On wave–current interaction in deep and finite water depths

Abstract

Interaction of linear and nonlinear, long-crested waves with currents in deep and finite water depths is studied by use of the computational fluid dynamics approach. Various wave conditions are considered by systematically changing the wave height and the wavelength. Several current profiles are studied as polynomial functions of water depth following the profiles and magnitudes of the available ocean current data. Both following and opposing currents are considered, and in total, 26 wave–current configurations are investigated. The two-dimensional study is carried out computationally by solving the Navier–Stokes equations for a laminar flow.
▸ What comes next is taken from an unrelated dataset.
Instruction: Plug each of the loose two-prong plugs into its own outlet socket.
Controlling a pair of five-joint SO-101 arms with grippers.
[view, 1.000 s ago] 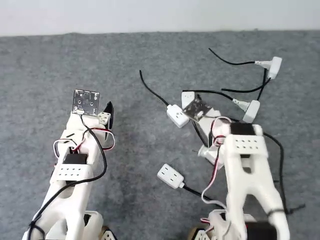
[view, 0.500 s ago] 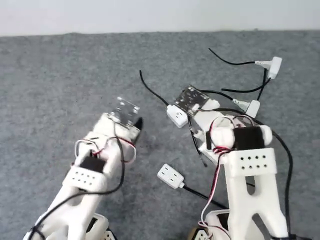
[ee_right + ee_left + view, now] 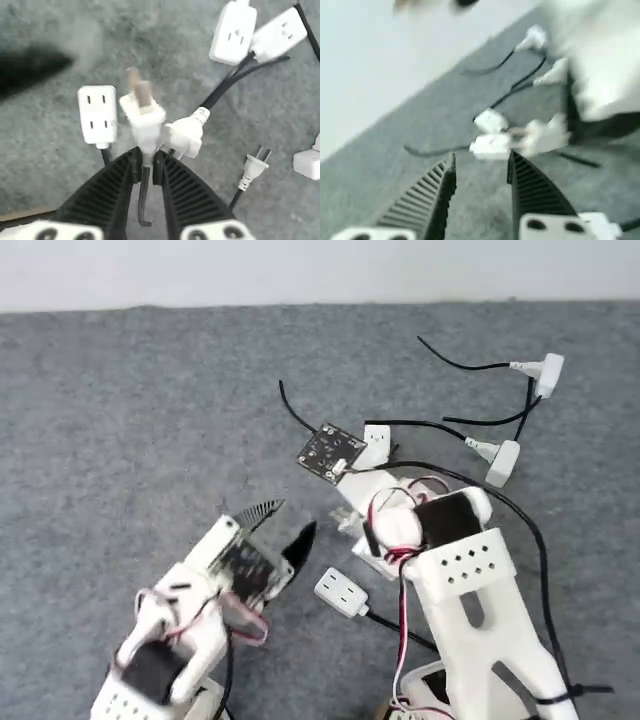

The governing equations are solved by use of the finite volume approach in an open-source computational fluid dynamics package, namely OpenFOAM. Modifications are made to an existing wave-making toolbox, waves2Foam, to generate combined nonlinear waves and currents in deep and finite waters. Results of the numerical wave–current tank are compared with the existing laboratory measurements and overall very good agreement is observed. Discussion is provided on the effect of these currents on the change of the wave field, including quantitative change of the surface elevation, wave profile, pressure distribution, and fluid particle velocity of waves. Overall, it is observed that opposing current has a remarkable impact on the wave field, and the particle velocity and wave height are affected the most from the presence of the current.